The open-ended nature of the term “experimental” may be partly to blame. What constitutes an experimental poem? I feel that there is a gap in understanding not only what experimental writing means, but also where it came from and to what lineage(s) it belongs. To attempt to bridge this gap, I would like to introduce some formal terms that can be used to describe experimental writing. Though by no means exhaustive, these terms can help us define the contours of the genre. 

What is experimental poetry?

I like to consider as experimental any poetry that uses creative innovations to draw attention to its form. Experimental poetry rejects the idea that poetry must adhere to the historical forms of verse: sonnet, villanelle, rhyming couplet…although experimental work can surely still utilize these forms, if the point is to make a statement about form. There is always, in experimental poetry, an attention to form and, usually, a subversion of the reader’s expectations, challenging the idea of what poetry is or can be. Thus, the difficulty to define it, but also the beauty of its expansiveness. 

What I think of as experimental poetry comes from a lineage of experimentation in writing and visual art which began to appear in Europe in the Avant-Garde movements of the early Twentieth century. Surely artists and writers were experimenting with form long before this, but if an origin point must be nailed down, this would be it. 

Beginning in around 1907, the legendary poet and art collector Gertrude Stein began holding literary salons in her Paris apartment. The writers who frequented these salons––Ernest Hemingway, Guillaume Apollinaire, and others––helped shape literary Modernism. For this project, I see Modernism as the place to begin.
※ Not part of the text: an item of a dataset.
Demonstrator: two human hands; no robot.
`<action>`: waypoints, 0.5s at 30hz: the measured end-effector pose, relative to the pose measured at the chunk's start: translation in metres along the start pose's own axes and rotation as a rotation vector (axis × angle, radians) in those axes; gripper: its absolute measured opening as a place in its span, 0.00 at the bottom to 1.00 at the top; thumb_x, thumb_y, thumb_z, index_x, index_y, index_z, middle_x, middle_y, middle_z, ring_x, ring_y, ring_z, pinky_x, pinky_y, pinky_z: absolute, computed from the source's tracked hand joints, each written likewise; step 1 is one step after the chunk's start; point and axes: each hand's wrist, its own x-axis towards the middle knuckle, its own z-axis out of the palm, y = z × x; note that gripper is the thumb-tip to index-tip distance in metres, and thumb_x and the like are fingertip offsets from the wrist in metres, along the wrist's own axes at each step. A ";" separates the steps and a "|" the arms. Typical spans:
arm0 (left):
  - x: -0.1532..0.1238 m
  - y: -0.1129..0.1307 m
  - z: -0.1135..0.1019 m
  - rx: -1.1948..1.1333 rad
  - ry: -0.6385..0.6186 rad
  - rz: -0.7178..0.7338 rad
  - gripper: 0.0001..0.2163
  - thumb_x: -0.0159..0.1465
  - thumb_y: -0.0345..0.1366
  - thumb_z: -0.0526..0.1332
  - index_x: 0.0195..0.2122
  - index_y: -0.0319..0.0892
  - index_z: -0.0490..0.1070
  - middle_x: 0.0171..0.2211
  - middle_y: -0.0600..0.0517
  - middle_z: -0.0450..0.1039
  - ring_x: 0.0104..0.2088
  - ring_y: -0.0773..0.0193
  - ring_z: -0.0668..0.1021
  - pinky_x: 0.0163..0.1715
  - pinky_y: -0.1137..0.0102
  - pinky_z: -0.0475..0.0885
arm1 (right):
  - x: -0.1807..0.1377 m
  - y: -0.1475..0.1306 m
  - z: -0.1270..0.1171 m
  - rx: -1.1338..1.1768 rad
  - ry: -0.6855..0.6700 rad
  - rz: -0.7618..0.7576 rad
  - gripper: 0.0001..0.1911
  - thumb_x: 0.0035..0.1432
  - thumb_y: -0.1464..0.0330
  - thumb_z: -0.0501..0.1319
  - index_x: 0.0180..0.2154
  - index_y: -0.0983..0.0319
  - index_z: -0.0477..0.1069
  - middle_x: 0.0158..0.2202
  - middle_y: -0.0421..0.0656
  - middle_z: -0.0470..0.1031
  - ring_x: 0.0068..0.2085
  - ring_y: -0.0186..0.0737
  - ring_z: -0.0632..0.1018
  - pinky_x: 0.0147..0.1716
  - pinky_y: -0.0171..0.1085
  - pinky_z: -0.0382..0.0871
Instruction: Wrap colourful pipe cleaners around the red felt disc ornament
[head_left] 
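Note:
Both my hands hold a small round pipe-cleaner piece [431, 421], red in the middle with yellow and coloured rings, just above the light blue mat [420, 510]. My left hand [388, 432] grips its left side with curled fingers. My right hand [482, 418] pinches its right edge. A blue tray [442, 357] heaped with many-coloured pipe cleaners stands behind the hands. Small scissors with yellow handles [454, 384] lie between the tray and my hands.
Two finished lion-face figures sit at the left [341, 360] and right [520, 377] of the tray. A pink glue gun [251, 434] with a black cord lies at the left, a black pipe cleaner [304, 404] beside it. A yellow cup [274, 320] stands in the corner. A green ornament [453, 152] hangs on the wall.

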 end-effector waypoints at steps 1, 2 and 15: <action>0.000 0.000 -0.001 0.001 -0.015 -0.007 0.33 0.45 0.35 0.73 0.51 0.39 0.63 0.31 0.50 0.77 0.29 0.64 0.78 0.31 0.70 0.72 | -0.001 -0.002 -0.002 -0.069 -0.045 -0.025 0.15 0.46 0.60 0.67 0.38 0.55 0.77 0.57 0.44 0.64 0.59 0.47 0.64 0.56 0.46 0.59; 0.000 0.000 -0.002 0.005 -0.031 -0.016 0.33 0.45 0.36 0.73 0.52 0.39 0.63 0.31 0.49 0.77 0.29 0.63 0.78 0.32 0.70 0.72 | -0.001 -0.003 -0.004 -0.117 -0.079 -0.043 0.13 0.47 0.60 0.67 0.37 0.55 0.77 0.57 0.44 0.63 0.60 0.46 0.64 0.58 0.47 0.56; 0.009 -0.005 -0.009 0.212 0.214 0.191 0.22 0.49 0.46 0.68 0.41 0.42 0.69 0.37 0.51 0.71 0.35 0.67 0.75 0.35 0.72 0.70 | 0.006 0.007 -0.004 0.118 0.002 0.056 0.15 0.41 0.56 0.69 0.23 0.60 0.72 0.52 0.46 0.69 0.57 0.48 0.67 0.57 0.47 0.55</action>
It is here that the formal experimentation I am interested in started to take shape and evolve alongside the visual art movements that were forming contemporaneously. 

Tracing this experimental attitude into the 1960s, the next movement I would like to note is OuLiPo, an acronym for Ouvroir de Littérature Potentielle (Workshop for Potential Literature), which was a group of writers and mathematicians formed in France in 1960. OuLiPo emphasized creating texts using strict and systematic restraints, often quite mathematical. For instance, they invented a technique known as n+7, in which you would replace every noun in a sentence with the noun that is 7 entries ahead of it in the dictionary. This style of writing was hugely influential for Conceptual writing, which often relies on some organizing principle external to the text. For example, the use of text that has been appropriated from other sites, and organized in some way. 

Conceptual poetry, like Concrete poetry, which this project is also interested in, emphasizes the materiality of language and how we use and interact with it. This concept has changed over time, especially with the advent of the Internet, which has hugely shifted the ways in which we engage with language, as well as which texts are readily available to us. 

Much of the work compiled here can be classified as Conceptual. The main conceit of Conceptualism is that it provides, as Craig Dworkin argues in his introduction to the Conceptual Writing page on UbuWeb, some “alternatives or challenges to the Romantic lineage of expressive poetry.” If the main goal of poetry is not emotional expression, then what else can it do? How can studying these experiments with language help us, together with our students, become more curious about the language that surrounds us every day? How can it help us understand the new direction(s) poetry is moving towards?

From Modernism, to Postmodernism, to Fluxus, to Conceptual and even Post-Conceptual movements, these are the lineages of experimental poetry I wish to trace, unpack, and add to with this project, by providing both primary texts as well as commentary in the form of scholarly engagements, reviews, interviews, and conversations. As will be apparent from the posts on this site, I am focusing mainly on experimental poetry, but visual artworks, sound pieces, or works in other media may also be included.